The example function stm.c:stmSendString() outputs a string as instrumentation using macros STMn() (where n is {8,16,32,64}) which resolve to a C struct access as defined above.

/*
 * void stmSendString(stm, channel, string)
 *
 * We specifically write a byte to ensure that we get a D8 packet,
 * although that limits the function to 8-bit encodings.
 *
 * It doesn't matter what we use for the last write (if we see
 * a null character) -- G_FLAGTS has no data except the flag and
 * the timestamp, so a 32-bit access will be just fine..
*/


void stmSendString(struct STM *stm, unsigned int channel, const char *string)
{
    /*
     * Send a string to the STM extended stimulus registers
     * The first character goes out as D8M (Marker) packet
     * The last character is followed by a Timestamp packet
     *
     * This is the Annex C example from the STPv2 spec
     */
    struct stmAXI *axi = stm->AXI;


    int first = 1;


    while(*string != '\0')
    {        /*
         * If the character is a linefeed, then don't output
         * it -- just reset our 'first' state to 1 so that
         * the next character (the start of the next line)
         * is marked
         */
        if (*string == '\n') {
            STM32(axi, channel, G_FLAGTS) = *string++;
            first = 1;
        } else {
            /*
             * Continue to output characters -- if it's the
             * first character in a string, or just after a
             * linefeed (handled above), mark it.
             */
            if (first) {
                STM8(axi, channel, G_DM) = (*string++);
                first = 0;
            } else {
                STM8(axi, channel, G_D) = (*string++);
            }
        }
    }


    /*
     * Flag the end of the string
     *
     * Access size doesn't matter as we have no data for flag
     * packets
     */
    STM32(axi, channel, G_FLAGTS) = 0x0;
}

Effective use of the STM

Annex C of the STPv2 specification gives an example of encoding an ASCII string as a data item, and uses metadata functionality of the extended stimulus ports.
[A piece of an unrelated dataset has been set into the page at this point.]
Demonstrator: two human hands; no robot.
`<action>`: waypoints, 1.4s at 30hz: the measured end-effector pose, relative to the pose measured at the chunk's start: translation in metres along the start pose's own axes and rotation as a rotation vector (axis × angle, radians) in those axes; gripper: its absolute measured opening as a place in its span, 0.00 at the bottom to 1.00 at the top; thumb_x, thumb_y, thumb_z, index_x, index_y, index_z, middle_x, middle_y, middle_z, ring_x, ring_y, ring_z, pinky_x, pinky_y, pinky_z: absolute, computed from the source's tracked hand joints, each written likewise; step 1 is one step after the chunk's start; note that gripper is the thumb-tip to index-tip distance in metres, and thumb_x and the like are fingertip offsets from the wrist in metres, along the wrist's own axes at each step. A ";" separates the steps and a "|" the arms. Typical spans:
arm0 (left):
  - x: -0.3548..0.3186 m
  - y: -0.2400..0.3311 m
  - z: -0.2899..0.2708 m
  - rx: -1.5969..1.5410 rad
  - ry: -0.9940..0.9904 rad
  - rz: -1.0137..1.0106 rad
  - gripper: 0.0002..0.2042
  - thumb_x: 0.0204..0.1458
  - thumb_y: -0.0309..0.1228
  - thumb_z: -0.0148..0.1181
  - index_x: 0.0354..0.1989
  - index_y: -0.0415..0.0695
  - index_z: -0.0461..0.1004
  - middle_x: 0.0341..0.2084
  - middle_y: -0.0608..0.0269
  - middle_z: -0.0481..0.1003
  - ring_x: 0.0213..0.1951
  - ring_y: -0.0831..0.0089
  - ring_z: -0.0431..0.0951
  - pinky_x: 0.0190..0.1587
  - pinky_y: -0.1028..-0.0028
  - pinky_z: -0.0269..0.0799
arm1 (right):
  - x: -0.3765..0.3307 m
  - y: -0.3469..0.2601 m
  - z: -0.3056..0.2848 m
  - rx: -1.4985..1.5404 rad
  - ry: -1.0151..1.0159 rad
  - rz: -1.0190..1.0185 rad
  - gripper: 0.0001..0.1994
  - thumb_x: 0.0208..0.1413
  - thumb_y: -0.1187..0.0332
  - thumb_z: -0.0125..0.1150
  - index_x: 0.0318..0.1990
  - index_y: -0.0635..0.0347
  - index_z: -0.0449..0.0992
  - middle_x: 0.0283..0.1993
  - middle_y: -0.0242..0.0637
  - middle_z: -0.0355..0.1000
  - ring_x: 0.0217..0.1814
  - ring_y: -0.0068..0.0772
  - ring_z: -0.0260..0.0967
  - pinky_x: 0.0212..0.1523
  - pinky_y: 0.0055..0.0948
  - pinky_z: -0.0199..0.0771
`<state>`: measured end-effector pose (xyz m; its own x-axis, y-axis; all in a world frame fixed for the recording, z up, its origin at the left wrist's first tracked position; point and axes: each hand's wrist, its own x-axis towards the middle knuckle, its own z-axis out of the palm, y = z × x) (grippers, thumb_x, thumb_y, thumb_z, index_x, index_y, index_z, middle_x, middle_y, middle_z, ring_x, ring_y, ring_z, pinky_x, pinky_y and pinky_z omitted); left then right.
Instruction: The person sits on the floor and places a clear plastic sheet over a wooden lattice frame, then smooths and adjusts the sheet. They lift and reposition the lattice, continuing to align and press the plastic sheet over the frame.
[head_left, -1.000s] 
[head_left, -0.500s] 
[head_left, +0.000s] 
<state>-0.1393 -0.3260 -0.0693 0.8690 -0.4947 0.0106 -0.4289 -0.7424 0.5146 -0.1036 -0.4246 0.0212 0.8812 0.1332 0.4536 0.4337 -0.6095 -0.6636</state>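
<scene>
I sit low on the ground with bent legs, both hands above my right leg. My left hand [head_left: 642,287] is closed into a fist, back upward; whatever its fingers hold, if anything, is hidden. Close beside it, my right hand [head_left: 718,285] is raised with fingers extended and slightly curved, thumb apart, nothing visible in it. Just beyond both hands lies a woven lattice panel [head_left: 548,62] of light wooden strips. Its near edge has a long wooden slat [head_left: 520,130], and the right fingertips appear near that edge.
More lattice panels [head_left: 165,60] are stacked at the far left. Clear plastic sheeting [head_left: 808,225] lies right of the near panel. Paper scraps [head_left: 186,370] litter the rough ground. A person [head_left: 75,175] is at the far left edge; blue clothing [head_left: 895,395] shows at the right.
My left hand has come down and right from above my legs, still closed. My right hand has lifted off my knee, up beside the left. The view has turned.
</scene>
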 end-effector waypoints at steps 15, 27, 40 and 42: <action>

Strings are delimited with a Marked packet at the start of the string, and the end each string is appended with a FLAG_TS packet, in place or in lieu of a linefeed or NUL character. For one type of Marked Data packet is 0x08 (G_DM). For a (plain) Data packet, 0x18 (G_D), and for a Flag packet with Timestamp, 0x60 (G_FLAGTS), so we can break down sending the string as individual writes to those addresses. When we look at the trace output for a NUL-terminated string “Cambridge”, we might expect to see the following in the trace stream following this example, as a result of those writes.

D8M	D8	D8	D8	D8	D8	D8	D8	D8	FLAG_TS
C	a	m	b	r	i	d	g	e	...

This allows a trace decoder to adequately identify individual lines within text output, and additionally gives the trace decoder a method of determining when the string was output in time by way of the Timestamp. For binary data, a similar construct may be used with Marked data or Flag metadata surrounding the elements of an instrumentation message.

It might become obvious that outputting ASCII strings over a trace bus with a single packet per character is possibly not the most efficient way to use the STM. Since each data item is encapsulated in the STPv2 protocol, there is some overhead. The example string "Cambridge" sent as D8 packets and surrounded by D8M and FLAG_TS could be, rather than 9 bytes long (1 byte per character), somewhat more than 20 bytes. Packet headers are easily accounted for, but a timestamp may be quite large (up to 7 bytes, not inclusive of the FLAG_TS packet header) and may vary in size. This also does not take into account reporting of Channel and Master information. There are many ways of encoding a string within larger packet types using marker and flag 'framing' to differentiate between strings, but in the end "printf", whether over a USART or an STM interface, is simply not an efficient method of instrumentation.

In fact, in industrial applications, instrumentation is usually binary data formatted to be compact and useful and not a console output. This is especially true of use cases such as the network packet processing instrumentation where the relevant data needn't be prefixed or human readable, and indeed may be far too vast for a human to spend time reading -- the point of said instrumentation would be statistical analysis.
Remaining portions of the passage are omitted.